Abstract

Large exposure of skin area of an image is considered obscene. This only fact may lead to many false images having skin-like objects and may not detect those images which have partially exposed skin area but have exposed erotogenic human body parts. This paper presents a novel method for detecting nipples from pornographic image contents. Nipple is considered as an erotogenic organ to identify pornographic contents from images. In this research Gentle Adaboost (GAB) haar-cascade classifier and haar-like features used for ensuring detection accuracy. Skin filter prior to detection made the system more robust. The experiment showed that, considering accuracy, haar-cascade classifier performs well, but in order to satisfy detection time, train-cascade classifier is suitable. To validate the results, we used 1198 positive samples containing nipple objects and 1995 negative images. The detection rates for haar-cascade and train-cascade classifiers are 0.9875 and 0.8429, respectively. The detection time for haar-cascade is 0.162 seconds and is 0.127 seconds for train-cascade classifier.

1. Introduction

Online video and images are now easily accessible due to availability of high-speed Internet and rapid growth of multimedia technology. A report shows that a large number of teens and children search pornographic contents everyday [1]. This is a threat for the society and a concern of Internet safety. Taking care of this issue, scientists are working hard and initiated different filter techniques to screen malicious contents. Most techniques were texts-based and could not identify objectionable materials from the sites appropriately. The reason for this is that there are countless websites which do not contain sensitive texts; hence, content-based image processing especially identifying obscenity has now been a challenging research area. It has been almost two decades when Forsyth et al. [2] published the first paper in this issue on “Finding Naked People.” After that, a large number of works were accomplished by different researchers all around the globe [24]. The prior works concentrated mainly on skin color, which is not suitable because of skin-like objects and partially exposed images that are not considered obscene.

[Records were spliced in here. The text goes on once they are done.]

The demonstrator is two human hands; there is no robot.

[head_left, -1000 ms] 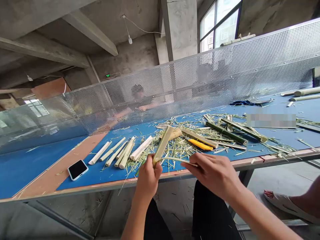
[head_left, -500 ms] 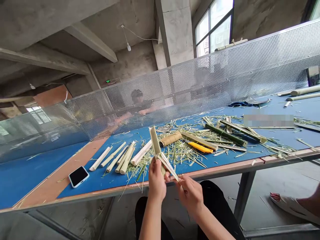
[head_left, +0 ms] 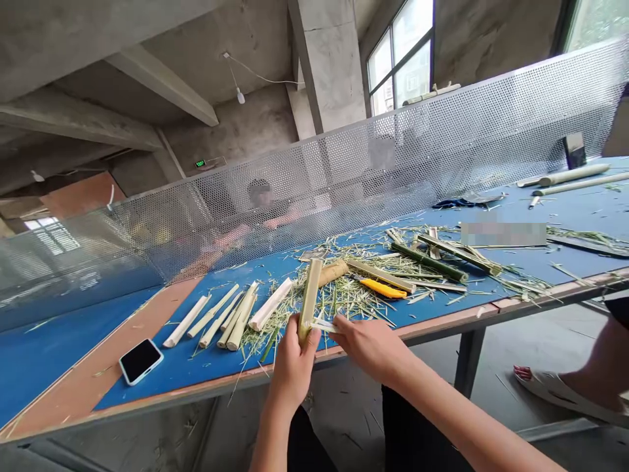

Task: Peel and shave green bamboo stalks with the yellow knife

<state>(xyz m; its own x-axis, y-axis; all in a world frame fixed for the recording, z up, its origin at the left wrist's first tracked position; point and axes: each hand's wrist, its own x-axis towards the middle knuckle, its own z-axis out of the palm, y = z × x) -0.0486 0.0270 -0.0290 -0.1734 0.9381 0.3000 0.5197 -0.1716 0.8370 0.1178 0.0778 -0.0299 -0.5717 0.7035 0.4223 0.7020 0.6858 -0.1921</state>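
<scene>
My left hand point(head_left: 293, 368) grips a split length of green bamboo point(head_left: 309, 300), which stands nearly upright with its pale inner face showing. My right hand point(head_left: 367, 347) pinches a thin pale bamboo strip point(head_left: 324, 326) at the lower part of that piece. The strip runs from the bamboo into my right fingers. A yellow utility knife point(head_left: 381, 288) lies on the blue mat beyond my right hand, among loose bamboo shavings point(head_left: 344, 303). Several peeled white bamboo sticks point(head_left: 228, 321) lie to the left of my left hand.
Green bamboo lengths point(head_left: 430, 262) lie at the table's right. A phone point(head_left: 141, 361) sits near the front left edge. A perforated metal screen point(head_left: 314, 177) runs along the far side, with a person point(head_left: 260, 203) behind it. A sandalled foot point(head_left: 555, 388) shows at lower right.
My right hand has come in close to the bamboo, and the long strip it drew out earlier now shows short. The whole view has swung slightly left.
</scene>
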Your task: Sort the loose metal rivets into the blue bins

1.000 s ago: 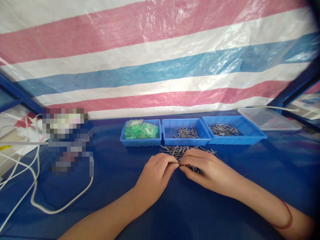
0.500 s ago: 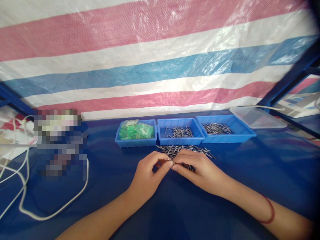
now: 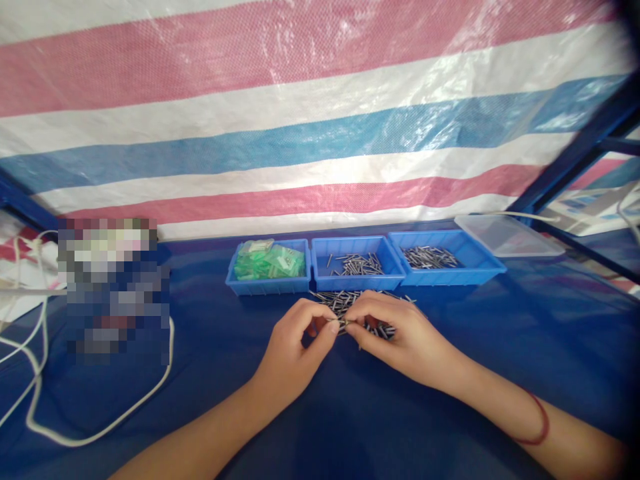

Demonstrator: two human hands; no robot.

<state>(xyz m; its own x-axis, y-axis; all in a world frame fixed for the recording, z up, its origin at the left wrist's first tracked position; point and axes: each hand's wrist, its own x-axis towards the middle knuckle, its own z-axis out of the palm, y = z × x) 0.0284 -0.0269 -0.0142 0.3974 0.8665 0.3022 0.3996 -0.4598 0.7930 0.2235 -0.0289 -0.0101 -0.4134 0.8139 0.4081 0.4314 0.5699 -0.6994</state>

In this paper we focused on nipple detection for identifying objectionable images from pornographic sites. It is a challenging task because nipples are nonrigid objects varying in shape, size, scale, illumination, and partial occlusion [5]. The appearance also differs due to different ethnicity. Considering the above factors, in this research we extracted haar-like features from some cropped nipple images and used Gentle Adaboost (GAB) haar-cascade classifier for ensuring accuracy; in addition we have compared it with train-cascade classifier in order to satisfy detection time. It has been shown that haar-cascade classifier is suitable for accurately detecting nipples, but for ensuring faster detection and little accuracy train-cascade classifier is better.

The rest of this paper can be organized according to the following ways: in Section 2 some related work will be discussed, some background knowledge including color model, haar-like features, and Gentle Adaboost algorithm has been illustrated in Section 3, experimental setup will be elucidated in Section 4, results will be analyzed in Section 5, and finally a discussion in Section 6 concludes the paper.

2. Literature Review

Content-based image processing for identifying objectionable materials is not a new idea. The first paper was published more than twenty years ago [2]. In the past, research on this ground was followed using skin color model. A large percentage of skin was used as a measure of pornographic contents [29]. But due to large varieties of skin-like objects this only technique is not suitable.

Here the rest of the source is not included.